* _Activity_: This exercise calls for every line of the data below with the string "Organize" in it.

(Material shown Opens)

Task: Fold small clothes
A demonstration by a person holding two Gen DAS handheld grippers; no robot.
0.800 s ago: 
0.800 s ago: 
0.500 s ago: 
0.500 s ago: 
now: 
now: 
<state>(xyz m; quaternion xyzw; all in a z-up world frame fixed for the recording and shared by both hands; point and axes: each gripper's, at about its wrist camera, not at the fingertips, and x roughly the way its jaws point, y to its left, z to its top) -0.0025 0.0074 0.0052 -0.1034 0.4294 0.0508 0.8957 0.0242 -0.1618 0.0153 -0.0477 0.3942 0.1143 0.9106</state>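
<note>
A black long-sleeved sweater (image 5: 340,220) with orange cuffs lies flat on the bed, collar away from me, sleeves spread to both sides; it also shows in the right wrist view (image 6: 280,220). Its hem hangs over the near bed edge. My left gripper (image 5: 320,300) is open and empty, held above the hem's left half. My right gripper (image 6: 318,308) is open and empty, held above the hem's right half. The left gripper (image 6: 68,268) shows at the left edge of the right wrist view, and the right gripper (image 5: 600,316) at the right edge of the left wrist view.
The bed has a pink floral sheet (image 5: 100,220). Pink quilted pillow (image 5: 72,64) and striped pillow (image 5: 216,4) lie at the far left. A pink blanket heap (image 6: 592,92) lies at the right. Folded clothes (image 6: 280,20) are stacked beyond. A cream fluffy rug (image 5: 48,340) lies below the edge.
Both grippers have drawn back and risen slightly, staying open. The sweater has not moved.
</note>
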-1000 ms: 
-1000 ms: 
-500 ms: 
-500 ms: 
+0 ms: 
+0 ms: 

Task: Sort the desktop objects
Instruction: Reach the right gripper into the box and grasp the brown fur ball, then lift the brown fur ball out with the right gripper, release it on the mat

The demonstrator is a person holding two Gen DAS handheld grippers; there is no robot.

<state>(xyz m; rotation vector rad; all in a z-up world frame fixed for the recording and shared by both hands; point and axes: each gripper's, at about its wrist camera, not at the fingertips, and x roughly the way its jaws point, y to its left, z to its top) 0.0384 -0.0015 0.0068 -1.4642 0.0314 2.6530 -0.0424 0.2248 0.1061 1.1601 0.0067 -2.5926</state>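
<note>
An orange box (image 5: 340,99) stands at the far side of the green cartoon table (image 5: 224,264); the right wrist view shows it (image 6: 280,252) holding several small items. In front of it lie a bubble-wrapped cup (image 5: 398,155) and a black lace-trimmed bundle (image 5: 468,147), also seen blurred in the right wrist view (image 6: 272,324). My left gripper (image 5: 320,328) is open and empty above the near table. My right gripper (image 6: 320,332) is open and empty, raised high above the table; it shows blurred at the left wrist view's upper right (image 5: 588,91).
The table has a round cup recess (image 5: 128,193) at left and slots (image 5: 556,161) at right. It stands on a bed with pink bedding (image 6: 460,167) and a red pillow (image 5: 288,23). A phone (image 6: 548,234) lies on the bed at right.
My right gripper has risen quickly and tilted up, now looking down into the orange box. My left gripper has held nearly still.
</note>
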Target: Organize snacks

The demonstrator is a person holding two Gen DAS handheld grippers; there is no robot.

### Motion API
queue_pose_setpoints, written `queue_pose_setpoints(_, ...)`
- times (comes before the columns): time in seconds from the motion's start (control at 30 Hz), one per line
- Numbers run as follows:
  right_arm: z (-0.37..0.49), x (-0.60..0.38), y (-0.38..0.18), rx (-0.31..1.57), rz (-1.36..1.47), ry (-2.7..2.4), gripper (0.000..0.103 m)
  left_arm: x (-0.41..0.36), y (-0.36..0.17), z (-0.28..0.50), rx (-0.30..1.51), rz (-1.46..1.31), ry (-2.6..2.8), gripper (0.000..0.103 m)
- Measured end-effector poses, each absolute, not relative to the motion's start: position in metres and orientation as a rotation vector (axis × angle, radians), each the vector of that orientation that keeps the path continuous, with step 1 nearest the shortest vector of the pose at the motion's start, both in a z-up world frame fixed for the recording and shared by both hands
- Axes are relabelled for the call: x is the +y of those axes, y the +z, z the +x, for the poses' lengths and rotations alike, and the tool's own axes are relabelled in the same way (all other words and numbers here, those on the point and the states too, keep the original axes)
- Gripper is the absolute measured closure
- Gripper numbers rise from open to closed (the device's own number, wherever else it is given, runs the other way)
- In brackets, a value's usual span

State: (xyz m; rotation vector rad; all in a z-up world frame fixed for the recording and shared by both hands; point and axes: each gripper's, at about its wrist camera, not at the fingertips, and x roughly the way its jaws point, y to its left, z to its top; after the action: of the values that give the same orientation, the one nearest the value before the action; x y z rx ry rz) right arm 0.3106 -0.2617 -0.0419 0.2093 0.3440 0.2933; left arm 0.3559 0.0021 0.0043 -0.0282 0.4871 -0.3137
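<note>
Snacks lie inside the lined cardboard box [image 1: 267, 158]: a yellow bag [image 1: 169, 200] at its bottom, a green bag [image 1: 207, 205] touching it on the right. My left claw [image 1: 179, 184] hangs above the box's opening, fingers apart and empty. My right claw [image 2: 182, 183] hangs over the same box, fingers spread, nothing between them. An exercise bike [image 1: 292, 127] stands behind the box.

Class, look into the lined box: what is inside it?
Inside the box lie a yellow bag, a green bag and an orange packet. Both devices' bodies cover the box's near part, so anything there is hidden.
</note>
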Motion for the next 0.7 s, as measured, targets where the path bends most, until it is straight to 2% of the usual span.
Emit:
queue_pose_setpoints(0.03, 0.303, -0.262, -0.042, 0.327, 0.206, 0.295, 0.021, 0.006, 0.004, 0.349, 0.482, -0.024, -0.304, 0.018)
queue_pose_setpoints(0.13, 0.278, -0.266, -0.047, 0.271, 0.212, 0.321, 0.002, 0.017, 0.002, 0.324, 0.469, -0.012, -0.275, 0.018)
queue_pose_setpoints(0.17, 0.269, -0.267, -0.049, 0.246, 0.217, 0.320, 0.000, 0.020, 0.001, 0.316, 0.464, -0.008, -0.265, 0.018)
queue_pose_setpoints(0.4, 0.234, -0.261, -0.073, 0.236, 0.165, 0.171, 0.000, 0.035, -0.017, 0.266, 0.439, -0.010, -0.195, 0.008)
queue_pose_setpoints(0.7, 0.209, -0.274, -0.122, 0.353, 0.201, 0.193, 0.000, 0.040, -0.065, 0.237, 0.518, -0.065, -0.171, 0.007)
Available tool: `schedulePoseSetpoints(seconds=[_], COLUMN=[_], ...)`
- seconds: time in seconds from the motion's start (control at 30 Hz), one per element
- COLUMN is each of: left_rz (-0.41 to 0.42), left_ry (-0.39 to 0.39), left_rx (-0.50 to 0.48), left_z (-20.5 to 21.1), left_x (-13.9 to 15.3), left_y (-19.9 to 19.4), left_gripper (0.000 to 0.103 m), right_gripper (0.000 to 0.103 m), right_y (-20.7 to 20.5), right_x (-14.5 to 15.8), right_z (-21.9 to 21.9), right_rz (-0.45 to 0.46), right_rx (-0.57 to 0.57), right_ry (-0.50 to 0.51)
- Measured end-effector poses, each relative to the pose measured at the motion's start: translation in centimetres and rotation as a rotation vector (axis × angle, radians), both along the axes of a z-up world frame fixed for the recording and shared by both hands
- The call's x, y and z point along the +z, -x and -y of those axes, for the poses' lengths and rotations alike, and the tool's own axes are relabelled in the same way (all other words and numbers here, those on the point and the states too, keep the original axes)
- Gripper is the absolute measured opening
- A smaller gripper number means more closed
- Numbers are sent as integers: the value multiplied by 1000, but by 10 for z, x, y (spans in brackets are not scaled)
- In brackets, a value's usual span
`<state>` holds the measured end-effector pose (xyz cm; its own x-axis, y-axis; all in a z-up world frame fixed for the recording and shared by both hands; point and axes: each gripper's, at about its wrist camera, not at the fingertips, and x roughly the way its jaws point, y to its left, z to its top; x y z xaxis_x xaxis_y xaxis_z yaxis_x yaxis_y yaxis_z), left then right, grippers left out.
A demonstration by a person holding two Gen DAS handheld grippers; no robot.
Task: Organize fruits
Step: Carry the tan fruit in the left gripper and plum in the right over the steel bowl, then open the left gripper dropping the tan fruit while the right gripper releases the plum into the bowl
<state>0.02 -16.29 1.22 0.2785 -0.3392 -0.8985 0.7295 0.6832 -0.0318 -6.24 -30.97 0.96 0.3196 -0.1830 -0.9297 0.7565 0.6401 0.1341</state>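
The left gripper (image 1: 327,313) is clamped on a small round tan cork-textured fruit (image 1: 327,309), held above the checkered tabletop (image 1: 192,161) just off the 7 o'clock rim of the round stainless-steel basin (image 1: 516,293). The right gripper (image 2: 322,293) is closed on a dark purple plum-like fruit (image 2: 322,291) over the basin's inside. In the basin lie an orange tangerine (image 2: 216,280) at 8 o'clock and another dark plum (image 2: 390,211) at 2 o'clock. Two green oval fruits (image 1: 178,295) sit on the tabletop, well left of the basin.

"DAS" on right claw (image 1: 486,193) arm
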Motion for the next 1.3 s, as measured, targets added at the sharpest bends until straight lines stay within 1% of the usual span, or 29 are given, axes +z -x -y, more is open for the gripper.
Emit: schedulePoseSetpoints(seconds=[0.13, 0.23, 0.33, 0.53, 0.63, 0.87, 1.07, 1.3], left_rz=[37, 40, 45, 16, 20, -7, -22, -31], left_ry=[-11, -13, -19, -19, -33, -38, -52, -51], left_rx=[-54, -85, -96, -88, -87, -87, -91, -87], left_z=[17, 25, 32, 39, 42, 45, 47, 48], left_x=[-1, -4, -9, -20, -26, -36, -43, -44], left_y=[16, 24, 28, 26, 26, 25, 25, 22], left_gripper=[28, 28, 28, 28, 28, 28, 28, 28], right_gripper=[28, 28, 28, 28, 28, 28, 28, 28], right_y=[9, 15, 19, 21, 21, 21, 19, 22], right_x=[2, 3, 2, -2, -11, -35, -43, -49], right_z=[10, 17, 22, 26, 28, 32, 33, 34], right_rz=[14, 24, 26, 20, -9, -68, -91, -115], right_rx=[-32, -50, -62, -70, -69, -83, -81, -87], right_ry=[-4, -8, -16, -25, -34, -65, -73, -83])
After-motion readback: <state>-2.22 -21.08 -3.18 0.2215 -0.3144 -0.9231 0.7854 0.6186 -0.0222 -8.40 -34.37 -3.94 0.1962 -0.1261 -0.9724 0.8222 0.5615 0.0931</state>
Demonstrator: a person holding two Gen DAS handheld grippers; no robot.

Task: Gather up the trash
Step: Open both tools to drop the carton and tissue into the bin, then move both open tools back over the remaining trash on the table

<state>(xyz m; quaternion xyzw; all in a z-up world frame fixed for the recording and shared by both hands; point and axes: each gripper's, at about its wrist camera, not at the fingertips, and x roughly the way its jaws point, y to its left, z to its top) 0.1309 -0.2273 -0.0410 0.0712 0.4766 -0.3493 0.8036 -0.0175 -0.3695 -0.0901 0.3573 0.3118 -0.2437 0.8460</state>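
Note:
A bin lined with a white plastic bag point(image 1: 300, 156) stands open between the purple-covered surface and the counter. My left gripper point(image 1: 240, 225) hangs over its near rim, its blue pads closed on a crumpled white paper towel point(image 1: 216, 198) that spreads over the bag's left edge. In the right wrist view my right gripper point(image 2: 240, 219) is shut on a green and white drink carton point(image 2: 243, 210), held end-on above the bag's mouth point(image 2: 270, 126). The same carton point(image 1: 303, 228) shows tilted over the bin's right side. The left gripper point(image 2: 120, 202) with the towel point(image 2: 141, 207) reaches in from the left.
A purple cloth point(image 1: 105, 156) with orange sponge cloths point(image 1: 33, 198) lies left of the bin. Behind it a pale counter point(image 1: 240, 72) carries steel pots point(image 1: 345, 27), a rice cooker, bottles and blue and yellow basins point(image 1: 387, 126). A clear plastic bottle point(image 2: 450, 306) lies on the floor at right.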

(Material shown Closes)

* _Solution to this problem_:
Target: Organize snacks
Task: Organize fruits

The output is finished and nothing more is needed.